An anonymous reader writes "Remember all those projects to cover cities with Wi-Fi? The BBC wants to know what happened to them. When it comes to underground wireless data access, there are obvious issues regarding implementing a wireless infrastructure in underground stations and tunnels, but above ground the BBC suggests that it may be other advancements, such as Wimax, that have made Wi-Fi a less attractive solution. PCMag, on the other hand, suggests that public Wi-Fi isn't dead at all and will make a comeback due to the increasing popularity of Wi-Fi-enabled smartphones. So, will city-wide Wi-Fi make a real comeback, or have other technologies, such as Wimax or 4G, killed the concept for good?"
Government at all levels -- federal, state, and local -- has done such a splendid job at whatever it's undertaken (public education, DMV, road maintenance, etc.), I think they should enter the ISP business too. With government's reputation for excellence in cost efficiency, product delivery and customer service, we're sure to get better ISP service from the government than we do today under private companies. Yea, government! So good, so great!
At least in the USA, this has largely been quashed by the telcos in the courts, claiming that such networks are unfair competition to their price gouging mobile data plans.

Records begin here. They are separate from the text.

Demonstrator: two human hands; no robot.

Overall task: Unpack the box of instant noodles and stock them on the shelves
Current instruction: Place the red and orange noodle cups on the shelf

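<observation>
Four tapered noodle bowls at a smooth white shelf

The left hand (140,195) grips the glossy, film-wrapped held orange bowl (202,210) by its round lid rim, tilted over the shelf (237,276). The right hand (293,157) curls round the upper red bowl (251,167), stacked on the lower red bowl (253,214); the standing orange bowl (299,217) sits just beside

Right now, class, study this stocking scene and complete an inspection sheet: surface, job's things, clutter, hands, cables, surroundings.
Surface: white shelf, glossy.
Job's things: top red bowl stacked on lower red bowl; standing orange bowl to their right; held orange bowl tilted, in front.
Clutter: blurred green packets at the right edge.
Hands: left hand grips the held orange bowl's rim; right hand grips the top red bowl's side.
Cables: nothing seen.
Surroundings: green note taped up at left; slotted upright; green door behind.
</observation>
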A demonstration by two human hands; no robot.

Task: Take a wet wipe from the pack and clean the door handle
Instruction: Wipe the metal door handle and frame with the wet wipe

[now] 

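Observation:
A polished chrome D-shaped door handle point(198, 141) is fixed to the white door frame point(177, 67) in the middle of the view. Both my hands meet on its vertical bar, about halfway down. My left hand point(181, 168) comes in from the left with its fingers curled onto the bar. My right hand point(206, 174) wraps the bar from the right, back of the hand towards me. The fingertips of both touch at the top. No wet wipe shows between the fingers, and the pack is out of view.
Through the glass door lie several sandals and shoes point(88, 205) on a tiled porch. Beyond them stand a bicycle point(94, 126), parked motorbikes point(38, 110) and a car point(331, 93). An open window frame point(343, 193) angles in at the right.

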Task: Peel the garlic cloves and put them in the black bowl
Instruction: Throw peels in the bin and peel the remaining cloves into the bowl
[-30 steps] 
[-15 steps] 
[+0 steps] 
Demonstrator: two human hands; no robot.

The courts in the US have had nothing to do with the failure of municipal WiFi networks. Where these muni WiFi networks have failed, they have done so because they lacked a business model. The first generation of these efforts especially (I'm looking at you San Francisco and Philadelphia) were the product of starry-eyed city governments believing they could provide citizens with free network access at no cost to themselves, and crack-smoking startups and floundering incumbent telcos like Earthlink imagining they could somehow make money on this.